Jesus Christ: In order to restore mankind and bring him to eternal life, God the Father sent His only begotten Son, the eternal Word of God and second person of the Trinity, to unite Himself forever with humanity in the person of Jesus of Nazareth. Jesus Christ was conceived of a virgin by the Holy Spirit, lived a sinless life, taught us the words of God, died a propitiatory death on the cross as a once-for-all sacrifice for the sins of the whole world, arose from the dead on the third day for our justification, ascended to reign enthroned at the right hand of the Father, and will one day return to render judgment on all creation.
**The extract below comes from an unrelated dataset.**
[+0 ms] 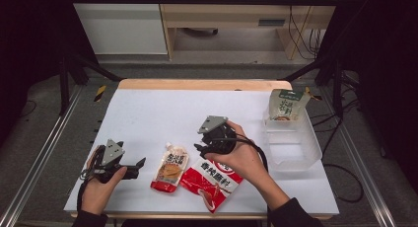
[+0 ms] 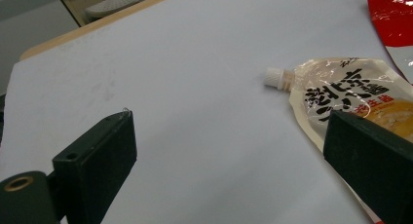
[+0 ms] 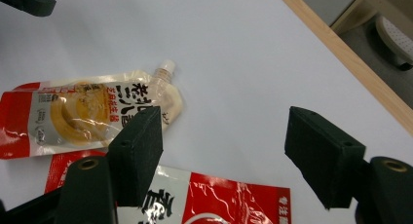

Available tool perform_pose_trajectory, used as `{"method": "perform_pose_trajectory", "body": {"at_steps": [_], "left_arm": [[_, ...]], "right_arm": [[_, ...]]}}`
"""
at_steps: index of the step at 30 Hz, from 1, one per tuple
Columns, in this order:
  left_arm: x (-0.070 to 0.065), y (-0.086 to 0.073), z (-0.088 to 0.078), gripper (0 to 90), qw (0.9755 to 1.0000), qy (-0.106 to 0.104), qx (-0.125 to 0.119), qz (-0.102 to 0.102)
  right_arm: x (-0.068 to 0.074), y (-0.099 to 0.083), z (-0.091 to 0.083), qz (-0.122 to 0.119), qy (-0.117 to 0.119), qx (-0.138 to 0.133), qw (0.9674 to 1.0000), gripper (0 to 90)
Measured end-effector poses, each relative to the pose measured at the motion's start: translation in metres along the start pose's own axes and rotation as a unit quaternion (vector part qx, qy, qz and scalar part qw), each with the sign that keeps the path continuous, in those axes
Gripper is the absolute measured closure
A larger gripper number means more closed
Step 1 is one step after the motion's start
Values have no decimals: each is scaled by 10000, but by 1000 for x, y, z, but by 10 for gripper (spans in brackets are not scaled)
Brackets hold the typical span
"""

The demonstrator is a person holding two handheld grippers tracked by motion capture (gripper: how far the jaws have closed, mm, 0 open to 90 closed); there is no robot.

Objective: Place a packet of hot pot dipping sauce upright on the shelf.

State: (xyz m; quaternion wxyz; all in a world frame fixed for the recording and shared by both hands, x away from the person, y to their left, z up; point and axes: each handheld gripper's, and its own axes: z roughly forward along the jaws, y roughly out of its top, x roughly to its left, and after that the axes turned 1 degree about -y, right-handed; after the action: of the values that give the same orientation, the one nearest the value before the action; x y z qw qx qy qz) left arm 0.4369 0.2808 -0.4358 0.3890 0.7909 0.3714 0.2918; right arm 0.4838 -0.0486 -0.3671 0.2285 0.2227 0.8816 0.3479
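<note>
Right gripper view: red packet beneath open jaws.

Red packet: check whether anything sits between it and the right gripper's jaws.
Nothing visible blocks it. The right gripper hovers over the top edge of the red packet with jaws open and nothing between them. The spouted pouch lies beside the packet, to its left in the high view, out of the way.

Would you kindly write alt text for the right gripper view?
The right gripper, fingers apart and empty, hovers over a red seasoning packet. Beyond lies a spouted sauce pouch on the white table.
</note>
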Motion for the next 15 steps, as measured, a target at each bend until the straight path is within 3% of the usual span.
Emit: {"method": "perform_pose_trajectory", "body": {"at_steps": [15], "left_arm": [[-9,1,5,52,9994,-18,169,298]], "right_arm": [[10,8,52,323,368,356,9982,448]]}}
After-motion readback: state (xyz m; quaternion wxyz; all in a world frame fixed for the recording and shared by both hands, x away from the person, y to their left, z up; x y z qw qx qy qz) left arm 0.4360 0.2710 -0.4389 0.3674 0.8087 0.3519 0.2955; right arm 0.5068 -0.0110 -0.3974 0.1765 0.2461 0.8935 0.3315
The Holy Spirit: God sends the eternal Holy Spirit, the third person of the Trinity, into the world to accompany the proclamation of the Word of God and convict men of the sin of unbelief, of the coming judgment on the ruler of this world and those in the world, and of the righteousness that is available freely to all sinners through faith in the Son of God. The Holy Spirit comes to reside in new believers, providing them with the seal of promise that God will complete His work of salvation, with spiritual fruit to characterize their lives, and with spiritual gifts for the edification of the church, especially the gift of proclamation.

The Beginning of Salvation: In salvation, when a person hears the Word of God proclaimed and truly believes by grace, the external righteousness of Jesus Christ is imputed to the believer as justification, thus saving him from condemnation; at the same moment, the Holy Spirit sovereignly regenerates or transforms the believer with faith and repentance so that this person now begins to follow Jesus Christ in salvation.

The Christian Life and the End: As salvation continues, a believer is assured of perserverance unto eternal life, but must consistently seek to grow in holiness through hearing, reading, and knowing God's Word and the Holy Spirit's work of sanctification. Salvation will one day be completed in God's work of glorification, when believers shall receive transformed bodies in the first resurrection as Jesus returns to reign. At the end of the millennium, Christ shall judge all with the eternal consequence of heaven or hell. By grace, believers are united with God and one another, entering the eternal presence of the Father through the Son in the Holy Spirit.

The Church: All believers must regularly and faithfully worship God with the church, the gathered congregation of true believers, hearing the Word of God proclaimed and observing the Lord's ordinances, beginning with believers-only baptism by immersion as a sign of faith and continuing with regular celebration of the meaningful memorial of the Lord's Supper, submitting to redemptive congregational discipline.

The Great Commission: The church, inclusive of all believers as a royal priesthood in Christ, was commissioned by the Lord, beginning in Jerusalem, then Judea and Samaria, to go to the entire world until the end, to proclaim the Word of God so that whosoever will believe should become disciples of Jesus Christ, to baptize new disciples in the name of the Father, the Son, and the Holy Spirit, and to teach them all things contained in the Word of the Lord, of which this is a mere summary.